Bristol's to Cardiffs a hell of a daily commute ......train every 20 main or so  peak returns about £20 daily ,(annual ticket £2,808.)with the train taking between 40min to just over an hour depending on how direct the route and number of local stops . 
If your doing it by car 1 hour centre to centre  in good traffic  , multiple points of potential jams along the route , both places are bastards to park in and expensive (Cardiff centrals around £18 per day ,cheaper as you go further out ) plus a £6.40  one way bridge toll

Bristol does have a lot going for it ...but so does Cardiff

Lower unemployment in Bristol


----------



## mog1976 (Aug 28, 2014)

Move to bristol - because its not in wales


----------



## Geri (Aug 28, 2014)

Our office in Cardiff closed a year ago and the staff moved to Bristol. It's not so bad for the adjusters who drive, but one of the secretaries came by train and she only lasted a few weeks before resigning as it was too much for her - although she did live outside of Cardiff anyway, so she had to get two trains and then walk to our office from Temple Meads, which is a bit if a trek.

Unless you are doing central Cardiff to Temple Meads area I'd say it's not really feasible unless your boyfriend wants to spend at least two hours travelling morning and evening.

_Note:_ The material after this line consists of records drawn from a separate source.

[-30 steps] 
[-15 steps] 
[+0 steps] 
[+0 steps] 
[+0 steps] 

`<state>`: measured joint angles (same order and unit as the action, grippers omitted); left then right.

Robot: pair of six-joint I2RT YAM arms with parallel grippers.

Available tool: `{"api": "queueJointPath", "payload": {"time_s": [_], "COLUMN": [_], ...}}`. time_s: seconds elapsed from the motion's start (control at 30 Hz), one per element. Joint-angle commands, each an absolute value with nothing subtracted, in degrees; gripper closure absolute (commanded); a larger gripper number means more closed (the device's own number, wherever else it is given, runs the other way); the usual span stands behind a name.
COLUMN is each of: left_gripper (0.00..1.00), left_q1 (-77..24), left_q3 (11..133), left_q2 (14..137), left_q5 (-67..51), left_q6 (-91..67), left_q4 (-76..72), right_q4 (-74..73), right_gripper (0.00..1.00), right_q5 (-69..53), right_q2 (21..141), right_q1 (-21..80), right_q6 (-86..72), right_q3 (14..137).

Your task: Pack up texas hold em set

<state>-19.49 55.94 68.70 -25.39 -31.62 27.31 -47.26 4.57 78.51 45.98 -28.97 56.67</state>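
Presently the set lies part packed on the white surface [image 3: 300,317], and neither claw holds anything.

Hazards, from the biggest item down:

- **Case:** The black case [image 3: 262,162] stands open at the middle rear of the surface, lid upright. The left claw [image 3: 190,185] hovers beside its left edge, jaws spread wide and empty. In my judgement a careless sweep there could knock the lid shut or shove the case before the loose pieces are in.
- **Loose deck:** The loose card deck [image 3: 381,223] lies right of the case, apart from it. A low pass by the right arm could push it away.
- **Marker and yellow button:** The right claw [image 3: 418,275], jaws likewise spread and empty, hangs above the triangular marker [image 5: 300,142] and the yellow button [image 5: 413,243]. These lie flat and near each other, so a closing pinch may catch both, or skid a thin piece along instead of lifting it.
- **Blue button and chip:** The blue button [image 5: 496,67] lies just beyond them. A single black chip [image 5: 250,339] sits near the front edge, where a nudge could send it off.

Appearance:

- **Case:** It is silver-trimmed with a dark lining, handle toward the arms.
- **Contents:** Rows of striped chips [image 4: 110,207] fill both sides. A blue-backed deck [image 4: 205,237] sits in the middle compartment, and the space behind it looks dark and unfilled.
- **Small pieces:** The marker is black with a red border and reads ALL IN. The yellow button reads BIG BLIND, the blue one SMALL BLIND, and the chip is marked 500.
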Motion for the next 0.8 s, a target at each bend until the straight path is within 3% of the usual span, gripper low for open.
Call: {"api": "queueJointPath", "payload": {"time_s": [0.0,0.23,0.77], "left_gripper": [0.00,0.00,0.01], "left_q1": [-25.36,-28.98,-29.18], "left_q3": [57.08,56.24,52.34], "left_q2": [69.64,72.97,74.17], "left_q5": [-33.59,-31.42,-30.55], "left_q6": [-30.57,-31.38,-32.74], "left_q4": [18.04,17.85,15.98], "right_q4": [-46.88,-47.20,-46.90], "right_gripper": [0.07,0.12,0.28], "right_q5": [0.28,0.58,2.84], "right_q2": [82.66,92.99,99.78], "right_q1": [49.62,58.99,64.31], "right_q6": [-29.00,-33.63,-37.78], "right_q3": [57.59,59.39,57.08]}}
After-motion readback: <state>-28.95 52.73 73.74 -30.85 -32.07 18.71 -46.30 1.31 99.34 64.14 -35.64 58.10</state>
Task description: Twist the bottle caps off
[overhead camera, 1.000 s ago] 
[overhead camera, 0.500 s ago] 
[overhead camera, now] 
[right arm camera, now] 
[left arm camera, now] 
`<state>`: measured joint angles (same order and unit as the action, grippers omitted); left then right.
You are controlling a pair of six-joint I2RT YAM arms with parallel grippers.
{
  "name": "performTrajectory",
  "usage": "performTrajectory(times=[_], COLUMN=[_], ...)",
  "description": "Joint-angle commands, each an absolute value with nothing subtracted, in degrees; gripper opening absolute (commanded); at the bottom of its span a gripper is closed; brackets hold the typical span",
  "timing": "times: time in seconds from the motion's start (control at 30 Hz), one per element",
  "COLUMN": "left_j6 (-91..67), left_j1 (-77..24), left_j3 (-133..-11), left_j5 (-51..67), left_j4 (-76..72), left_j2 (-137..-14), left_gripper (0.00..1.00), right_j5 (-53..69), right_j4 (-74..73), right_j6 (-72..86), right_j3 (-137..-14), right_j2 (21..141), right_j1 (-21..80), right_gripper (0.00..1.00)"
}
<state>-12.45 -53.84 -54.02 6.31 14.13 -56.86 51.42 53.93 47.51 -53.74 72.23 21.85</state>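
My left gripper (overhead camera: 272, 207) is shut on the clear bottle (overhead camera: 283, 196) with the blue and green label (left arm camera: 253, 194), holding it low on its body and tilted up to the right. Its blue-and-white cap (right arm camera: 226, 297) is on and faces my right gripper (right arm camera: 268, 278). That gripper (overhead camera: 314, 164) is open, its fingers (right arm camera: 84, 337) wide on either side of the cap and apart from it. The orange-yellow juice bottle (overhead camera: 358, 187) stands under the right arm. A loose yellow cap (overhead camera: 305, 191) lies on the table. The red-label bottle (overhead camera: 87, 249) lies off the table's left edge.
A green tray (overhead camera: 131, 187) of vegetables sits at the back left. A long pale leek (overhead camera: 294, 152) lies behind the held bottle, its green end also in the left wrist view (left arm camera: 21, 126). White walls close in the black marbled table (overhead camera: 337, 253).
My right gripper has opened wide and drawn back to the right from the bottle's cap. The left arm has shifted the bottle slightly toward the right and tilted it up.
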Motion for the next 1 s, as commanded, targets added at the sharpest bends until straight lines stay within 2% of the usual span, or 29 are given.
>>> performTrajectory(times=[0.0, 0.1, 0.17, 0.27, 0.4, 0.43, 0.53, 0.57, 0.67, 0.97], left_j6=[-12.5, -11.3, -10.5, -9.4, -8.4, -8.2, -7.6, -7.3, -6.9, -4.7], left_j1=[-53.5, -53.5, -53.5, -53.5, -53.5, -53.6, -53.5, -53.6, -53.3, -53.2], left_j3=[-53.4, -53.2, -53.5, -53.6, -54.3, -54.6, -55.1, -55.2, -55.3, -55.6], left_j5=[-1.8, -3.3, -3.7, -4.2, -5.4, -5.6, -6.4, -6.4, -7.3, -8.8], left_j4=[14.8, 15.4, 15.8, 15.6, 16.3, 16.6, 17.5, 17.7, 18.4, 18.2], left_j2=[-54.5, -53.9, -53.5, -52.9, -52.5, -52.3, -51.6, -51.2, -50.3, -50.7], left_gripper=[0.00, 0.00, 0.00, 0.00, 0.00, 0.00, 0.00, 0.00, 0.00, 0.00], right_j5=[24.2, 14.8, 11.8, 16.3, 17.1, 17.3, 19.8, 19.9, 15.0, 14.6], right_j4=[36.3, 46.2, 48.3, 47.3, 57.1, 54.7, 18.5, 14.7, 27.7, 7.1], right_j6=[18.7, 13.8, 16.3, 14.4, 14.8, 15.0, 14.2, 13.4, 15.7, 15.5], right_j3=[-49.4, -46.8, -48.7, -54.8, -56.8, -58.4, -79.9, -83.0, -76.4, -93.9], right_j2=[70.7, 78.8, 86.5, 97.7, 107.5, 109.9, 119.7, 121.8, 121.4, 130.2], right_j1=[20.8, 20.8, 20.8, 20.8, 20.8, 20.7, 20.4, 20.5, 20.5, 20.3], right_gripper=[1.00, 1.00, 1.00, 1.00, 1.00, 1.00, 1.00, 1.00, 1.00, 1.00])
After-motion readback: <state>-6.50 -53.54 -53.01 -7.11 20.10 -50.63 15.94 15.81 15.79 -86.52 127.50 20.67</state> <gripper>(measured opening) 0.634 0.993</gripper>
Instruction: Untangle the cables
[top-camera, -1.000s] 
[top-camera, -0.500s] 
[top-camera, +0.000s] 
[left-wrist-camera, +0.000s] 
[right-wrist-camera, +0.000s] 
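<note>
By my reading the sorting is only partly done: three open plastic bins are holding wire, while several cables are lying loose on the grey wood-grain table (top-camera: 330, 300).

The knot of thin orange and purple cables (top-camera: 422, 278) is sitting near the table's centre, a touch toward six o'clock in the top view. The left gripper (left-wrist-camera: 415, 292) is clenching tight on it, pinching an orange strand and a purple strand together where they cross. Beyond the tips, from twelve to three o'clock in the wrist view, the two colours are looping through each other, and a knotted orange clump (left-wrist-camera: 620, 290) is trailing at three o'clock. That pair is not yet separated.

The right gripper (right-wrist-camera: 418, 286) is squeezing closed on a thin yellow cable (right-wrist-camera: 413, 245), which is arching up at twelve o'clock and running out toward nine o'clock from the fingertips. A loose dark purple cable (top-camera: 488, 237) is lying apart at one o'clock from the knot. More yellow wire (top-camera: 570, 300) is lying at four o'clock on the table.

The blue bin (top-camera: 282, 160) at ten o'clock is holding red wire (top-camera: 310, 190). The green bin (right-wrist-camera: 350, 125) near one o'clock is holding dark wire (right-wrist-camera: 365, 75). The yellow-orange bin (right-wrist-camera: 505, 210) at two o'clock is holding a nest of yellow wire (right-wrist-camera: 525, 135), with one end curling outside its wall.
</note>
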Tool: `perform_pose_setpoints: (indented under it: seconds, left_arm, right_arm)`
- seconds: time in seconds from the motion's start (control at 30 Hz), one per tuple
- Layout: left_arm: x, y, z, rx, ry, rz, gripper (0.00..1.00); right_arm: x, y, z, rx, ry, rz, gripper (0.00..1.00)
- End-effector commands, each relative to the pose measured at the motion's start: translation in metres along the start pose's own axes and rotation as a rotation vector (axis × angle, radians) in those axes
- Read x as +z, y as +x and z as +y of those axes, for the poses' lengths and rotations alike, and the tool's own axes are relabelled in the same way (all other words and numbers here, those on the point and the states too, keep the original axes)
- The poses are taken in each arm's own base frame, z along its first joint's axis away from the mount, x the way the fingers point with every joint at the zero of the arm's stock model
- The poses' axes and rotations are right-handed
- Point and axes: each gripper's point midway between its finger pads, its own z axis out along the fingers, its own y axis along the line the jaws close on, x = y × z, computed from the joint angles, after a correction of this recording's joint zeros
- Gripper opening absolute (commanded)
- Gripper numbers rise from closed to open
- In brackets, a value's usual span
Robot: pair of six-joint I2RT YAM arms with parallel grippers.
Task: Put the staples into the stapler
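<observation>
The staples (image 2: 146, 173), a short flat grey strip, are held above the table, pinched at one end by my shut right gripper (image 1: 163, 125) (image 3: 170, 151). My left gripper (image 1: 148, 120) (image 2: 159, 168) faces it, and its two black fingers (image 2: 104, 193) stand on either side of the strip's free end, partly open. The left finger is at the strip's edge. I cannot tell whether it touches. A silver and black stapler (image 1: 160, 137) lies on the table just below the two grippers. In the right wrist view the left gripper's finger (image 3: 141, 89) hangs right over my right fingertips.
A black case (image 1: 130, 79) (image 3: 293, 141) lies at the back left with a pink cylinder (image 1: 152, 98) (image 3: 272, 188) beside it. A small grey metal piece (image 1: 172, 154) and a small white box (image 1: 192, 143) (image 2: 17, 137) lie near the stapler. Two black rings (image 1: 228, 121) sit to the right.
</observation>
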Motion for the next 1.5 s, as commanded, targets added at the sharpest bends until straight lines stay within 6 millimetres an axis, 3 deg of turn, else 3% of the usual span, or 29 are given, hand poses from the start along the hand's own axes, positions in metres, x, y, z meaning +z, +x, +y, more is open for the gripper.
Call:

Although if you lived in North Bristol (say near to Parkway) it might be easier.


----------



## big eejit (Aug 28, 2014)

Not from Bristol but I've lived here for about 25 years. It's a great place to live.

But I also love Cardiff.

In fact I'm off there today to watch a band play there who aren't playing Bristol. This isn't that unusual.

Before the gig we'll do a bit of shopping - Cardiff is much better than Bristol for shopping.

We're going to a great restaurant for lunch. I always think if it was in Bristol it would be twice the price and full of posh wankers. Basically I find Cardiff more down to earth.

Before the gig we'll probably go to the Tiny Rebel brew pub*. One of the great pubs in Cardiff centre. Though Bristol pub scene is probably slightly better than Cardiff.

We're staying over tonight and may go for a walk in the Brecons or somewhere tomorrow. Cardiff is v handy for lots of great outdoors stuff.

So I wouldn't leave Bristol now, but if I was working in Cardiff I would live in Cardiff.

*edit to say it's not their brewery tap as they're based in Newport!


----------



## Belushi (Aug 28, 2014)

They're both fine cities; personally I find that the shorter the commute the better ones quality of life.


----------



## Supine (Aug 28, 2014)

Cardiff wins this hands down


----------



## nogojones (Aug 28, 2014)

Both are nice cities. Bristol generally has more going on, but Cardiff has a lot to say for itself. I've lived in Cardiff for 25 years and am pretty happy here. 

Commuting is a drudge and expensive. I'd start off in Cardiff and see how you find it. Talking to friends who have lived in/are from NZ, Cardiff seems busier and more cosmopolitan than NZ.

I don't really know what marketing entails, but Cardiff is supposed to be a capital city, so they surely must be some marketing style jobs here


----------



## ddraig (Aug 28, 2014)

a colleague of mine who lives in Bristol has been commuting to Cardiff for about 3 years on the train initially with a bike ride from the station but then by car when pregnant
it was a bit of a slog and i was surprised they kept it up for so long. they could work from home and had flexible hours so came in and left early to avoid the traffic as much as possible.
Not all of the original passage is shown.